367embers ◆5WH73DXszU:2020/11/17(火) 00:43:30
【フラグメンタル・ライフ(Ⅱ)】

『……いいザマだな。飛空艇が欲しいからと、後先考えず飛び込んできた末路がそれか。
 笑えるな……大切な者のために、危険を顧みず遮二無二進む……。
 それは、まるで――』

言葉とは裏腹に穏やかな口調/すぐに察した――これは、一つの人生の結末。

『……まるで……どこぞの愚か者と同じじゃないか……』

遺灰の男は、それを見届けたいと思った。

『ジョン。いい仲間を持ったな……。
 もう、ひとりぼっちで……オレやシェリーがいなければダメだった頃のお前は、いないんだな……。
 ……ああ、それは……いい。安心した……』

これも、自分の人生を形作る為の断片――その一つになるに違いないと。

『行け……、ジョン……。
 そいつらと……この世界を、救いに……。
 ……そして……お前の……喪った、二十年の月日を……取り戻して、こい……』

『…いやだ…僕は絶対にロイをおいていかない。絶対に!なんでそんな事言うんだ!なあ!ロイ!』

実際のところ――誰一人犠牲にせず、レプリケイトアニマを停止させる方法はある。
明神の述べたプランBを補強すればいい/エンバースの記憶に頼れば、それが可能だ。

「……ジョン、聞け」

だが、遺灰の男は何も提案しない――無意味だと/結末は変わらないと知っているからだ。
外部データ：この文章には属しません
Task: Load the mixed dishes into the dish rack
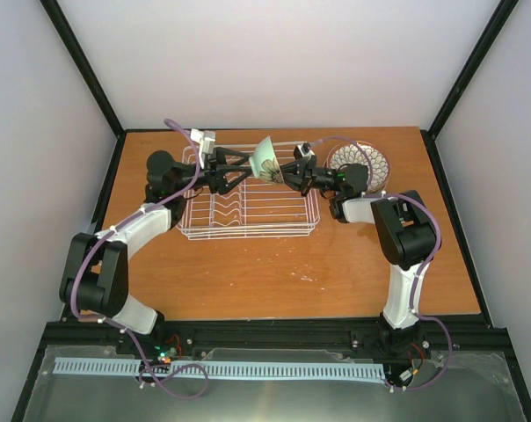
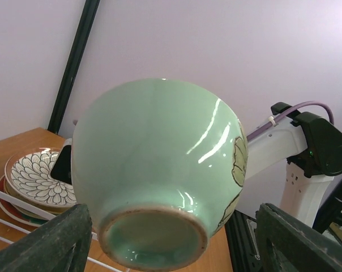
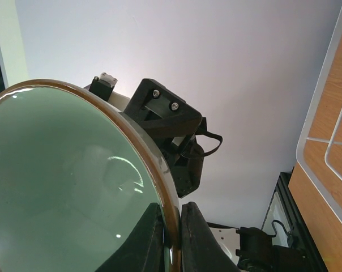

「ブラッドラストだ。分かるだろう……もう、時間がないんだ」

ブラッドラストの重度感染者には、通常の治療法が通じない。
ここを脱出し/ブラッドラスト保持者にも適用可能な治療手段を模索し/確保する。
そんな事をしている間に結局、ロイ・フリントは死ぬ/ジョンから受けた傷と、それによる出血が原因で。

『その、焼死体が……状況を、一番……よく、理解しているらしいな……。
 オレは、ここに残る……。15分やる、その間に……ヴィゾフニールの、格納庫前に……行け……』

遺灰の男=小さく呻く/頭を抱える――皆を振り返る。

「――だ、そうだ。行くぞ、みんな。議論の余地も、選択肢も、もう残ってない。
 俺は俺の独断で、この場を制圧する。歯向かうなら、力ずくで従わせる事になる」

一方的な宣言――エンバースの記憶が告げていた/皆から選択肢を奪うべきだと。
選べば、そこに呪いが残ると――反抗する気も起こせないほど切実な衝動だった。

「モンデンキント。自分の足で歩くか、俺に担がれて格納庫まで行くか――それくらいは、選ばせてやる」

闇色の炎が少女を見つめる――そして。

『……行こう、みんな』

少女は、心残りを振り払うように身を翻した。